**Problem:**
The response should be the lines of the data, starting at the first and ending at the one that contains "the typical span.", copied without change.

**Data provided:**
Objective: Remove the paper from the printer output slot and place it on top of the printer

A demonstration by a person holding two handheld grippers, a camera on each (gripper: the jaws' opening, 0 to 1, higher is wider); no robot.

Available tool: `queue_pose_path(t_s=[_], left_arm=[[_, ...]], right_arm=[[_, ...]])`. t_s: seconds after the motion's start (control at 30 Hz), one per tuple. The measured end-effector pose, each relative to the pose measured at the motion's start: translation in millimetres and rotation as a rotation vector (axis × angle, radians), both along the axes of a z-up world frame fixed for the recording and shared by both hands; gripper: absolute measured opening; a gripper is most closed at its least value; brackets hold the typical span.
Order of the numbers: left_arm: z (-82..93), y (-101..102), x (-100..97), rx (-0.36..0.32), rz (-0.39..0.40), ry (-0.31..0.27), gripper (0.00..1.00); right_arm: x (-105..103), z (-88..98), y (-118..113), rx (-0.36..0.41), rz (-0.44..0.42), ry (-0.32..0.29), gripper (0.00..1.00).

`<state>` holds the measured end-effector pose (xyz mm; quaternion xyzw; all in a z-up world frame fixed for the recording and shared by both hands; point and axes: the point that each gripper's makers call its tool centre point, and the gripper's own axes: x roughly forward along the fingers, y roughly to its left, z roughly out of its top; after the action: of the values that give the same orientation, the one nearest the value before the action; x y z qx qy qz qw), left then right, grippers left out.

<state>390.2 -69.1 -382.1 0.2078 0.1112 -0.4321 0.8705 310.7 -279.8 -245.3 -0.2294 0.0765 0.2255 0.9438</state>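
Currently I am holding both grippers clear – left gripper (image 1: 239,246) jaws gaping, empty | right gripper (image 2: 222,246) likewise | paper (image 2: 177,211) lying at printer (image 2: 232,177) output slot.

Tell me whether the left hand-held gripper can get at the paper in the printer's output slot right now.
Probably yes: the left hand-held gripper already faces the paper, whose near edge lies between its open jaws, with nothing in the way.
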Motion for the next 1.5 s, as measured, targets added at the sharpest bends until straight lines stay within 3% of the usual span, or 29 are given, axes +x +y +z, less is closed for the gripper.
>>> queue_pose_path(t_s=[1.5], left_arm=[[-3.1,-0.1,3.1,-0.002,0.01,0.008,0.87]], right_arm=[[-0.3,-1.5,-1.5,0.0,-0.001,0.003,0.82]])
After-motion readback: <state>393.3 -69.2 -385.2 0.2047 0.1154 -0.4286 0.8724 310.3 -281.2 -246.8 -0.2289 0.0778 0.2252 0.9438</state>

**Written reply:**
Objective: Remove the paper from the printer output slot and place it on top of the printer

A demonstration by a person holding two handheld grippers, a camera on each (gripper: the jaws' opening, 0 to 1, higher is wider); no robot.

Available tool: `queue_pose_path(t_s=[_], left_arm=[[_, ...]], right_arm=[[_, ...]])`. t_s: seconds after the motion's start (control at 30 Hz), one per tuple. The measured end-effector pose, each relative to the pose measured at the motion's start: translation in millimetres and rotation as a rotation vector (axis × angle, radians), both along the axes of a z-up world frame fixed for the recording and shared by both hands; gripper: absolute measured opening; a gripper is most closed at its least value; brackets hold the typical span.

What this exercise required has been given in full.